There is a lot of focus in the mainstream media on the growing epidemic of obesity in western countries. The media pretty universally places the blame on individuals. Overweight adults are guilty of “poor lifestyle choices.” While obesity in children is blamed on the failure of the parents to control their kids’ unhealthy lifestyle choices. This emphasis on “poor lifestyle choices” has led many pundits to call for a “fat tax” to penalize Americans for buying fast food and junk food. In my mind this is a totally wrong-headed approach.
Why Neoliberalism Promotes Individual Solutions
I am always very skeptical whenever I see any major social problem transformed into a personal problem that can only be solved by individuals and their families. Mainly because the ideological notion that only individuals can solve community problems has been part and parcel of the neoliberal economic agenda rolled out by Milton Friedman in the seventies in eighties (first in Chile and ultimately by Ronald Reagan and Margaret Thatcher). In fact Thatcher said as much: “There’s no such thing as society- only individuals and families.”
Moreover it’s well-known that the CIA, via their office of public information, has long played a formal and informal role in all facets of US publishing and electronic media (books, magazines, newspapers, TV, radio, and now on-line publishing). I was only fifteen when I noticed there was something very odd about the Reader’s Digest. Nearly every article follows an identical formula, in which some individual overcomes some immense adversity purely through positive thinking and their own individual accomplishment. It wasn’t until I was in my late thirties I figured out why this was – namely that the CIA strongly influences the magazines editorial policy – via some kind of monetary arrangement with their publishers and editors.
Individual Solutions Have Never Worked for Obesity
There is really no reason why the obesity epidemic should different from other epidemics. In fact the political and social factors underlying obesity are a lot more obvious than with most infectious diseases. For nearly five decades, doctors and weight loss franchises (such as Weight Watchers and Jenny Craig) have tried every individual approach imaginable for weight loss – with spectacularly poor results. With a few well-publicized exceptions, the vast majority of dieters lose some weight and then overcompensate by regaining even more weight than they have lost. I would even hazard that the individual, case-by-case approach to obesity will remain pretty hopeless until the underlying social and political causes are addressed.

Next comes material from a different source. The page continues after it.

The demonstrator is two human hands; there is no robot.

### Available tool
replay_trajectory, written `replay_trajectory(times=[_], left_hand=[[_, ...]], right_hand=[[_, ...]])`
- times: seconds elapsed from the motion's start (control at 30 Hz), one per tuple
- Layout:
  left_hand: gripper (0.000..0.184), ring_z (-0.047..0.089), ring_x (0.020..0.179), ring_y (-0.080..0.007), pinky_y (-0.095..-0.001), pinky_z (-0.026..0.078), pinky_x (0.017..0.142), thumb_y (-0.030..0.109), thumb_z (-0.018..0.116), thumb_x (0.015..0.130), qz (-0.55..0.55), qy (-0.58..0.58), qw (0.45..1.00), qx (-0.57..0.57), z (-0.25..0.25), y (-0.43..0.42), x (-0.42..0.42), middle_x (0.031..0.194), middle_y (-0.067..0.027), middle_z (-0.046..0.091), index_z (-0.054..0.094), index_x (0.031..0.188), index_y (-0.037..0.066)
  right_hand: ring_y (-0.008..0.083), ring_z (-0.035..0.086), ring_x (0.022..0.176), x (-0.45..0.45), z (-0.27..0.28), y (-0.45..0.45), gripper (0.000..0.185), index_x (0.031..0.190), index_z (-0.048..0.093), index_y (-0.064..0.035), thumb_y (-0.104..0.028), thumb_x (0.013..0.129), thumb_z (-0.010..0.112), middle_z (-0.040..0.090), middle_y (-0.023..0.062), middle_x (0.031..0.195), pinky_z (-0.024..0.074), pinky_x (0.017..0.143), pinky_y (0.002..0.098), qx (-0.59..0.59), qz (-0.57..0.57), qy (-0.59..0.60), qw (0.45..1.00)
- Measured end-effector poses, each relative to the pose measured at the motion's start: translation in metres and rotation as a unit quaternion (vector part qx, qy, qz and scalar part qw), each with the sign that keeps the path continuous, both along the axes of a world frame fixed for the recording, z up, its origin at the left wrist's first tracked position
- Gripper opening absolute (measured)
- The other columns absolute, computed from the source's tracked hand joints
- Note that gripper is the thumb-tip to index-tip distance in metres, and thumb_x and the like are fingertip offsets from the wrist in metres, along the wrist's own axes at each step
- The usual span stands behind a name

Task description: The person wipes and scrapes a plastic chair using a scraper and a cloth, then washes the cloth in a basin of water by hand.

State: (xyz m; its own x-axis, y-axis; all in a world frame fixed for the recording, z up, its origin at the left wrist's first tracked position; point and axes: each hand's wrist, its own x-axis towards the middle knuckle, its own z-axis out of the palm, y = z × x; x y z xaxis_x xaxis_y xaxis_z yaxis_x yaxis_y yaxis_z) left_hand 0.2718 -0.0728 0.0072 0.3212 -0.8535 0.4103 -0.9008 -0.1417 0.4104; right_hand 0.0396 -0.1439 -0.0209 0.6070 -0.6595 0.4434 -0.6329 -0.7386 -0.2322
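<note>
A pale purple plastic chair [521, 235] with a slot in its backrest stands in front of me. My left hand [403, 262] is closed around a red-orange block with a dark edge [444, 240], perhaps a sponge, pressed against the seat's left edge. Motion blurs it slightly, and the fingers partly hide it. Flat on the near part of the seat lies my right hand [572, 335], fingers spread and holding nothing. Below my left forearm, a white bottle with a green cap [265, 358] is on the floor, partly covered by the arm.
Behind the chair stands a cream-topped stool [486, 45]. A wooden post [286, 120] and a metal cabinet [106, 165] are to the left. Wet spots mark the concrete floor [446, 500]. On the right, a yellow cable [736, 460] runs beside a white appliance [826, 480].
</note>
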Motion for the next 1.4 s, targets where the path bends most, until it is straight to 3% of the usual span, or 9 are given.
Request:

Political and Social Causes of Obesity
In my view, the political and social causes of obesity fall into two broad categories: ideological (corporate messaging that triggers unhealthy eating) and economic. I include under economic America’s for-profit, insurance-dominated health care system, which I view as the single reason why Americans are the most overweight nationality in the world (it’s the single major factor that differentiates us from the rest of the industrialized world).
How Corporate Messaging Fosters Excessive Weight Gain
What is often overlooked in analysing obesity is that 250,000 years of evolution have biologically programmed human beings to crave high calorie fatty and sugary foods. Food security was a life and death issue for the vast majority of our hunter-gather ancestors – who often went weeks or months without access to food. Obviously those genetically programmed to scarf as much high calorie food as possible when it was abundant had a much better chance of surviving to pass their genes to the next generation.
The corporate planners, advertisers, and psychologists who advise them are very much aware of the immense profits to be derived by exploiting this inborn tendency to crave high calorie foods. Which is the major reason we are all constantly bombarded by billboards, TV, radio, and print ads designed to create an irresistible desire for French fries, Big Macs, deep fried KFC chicken, and chocolate.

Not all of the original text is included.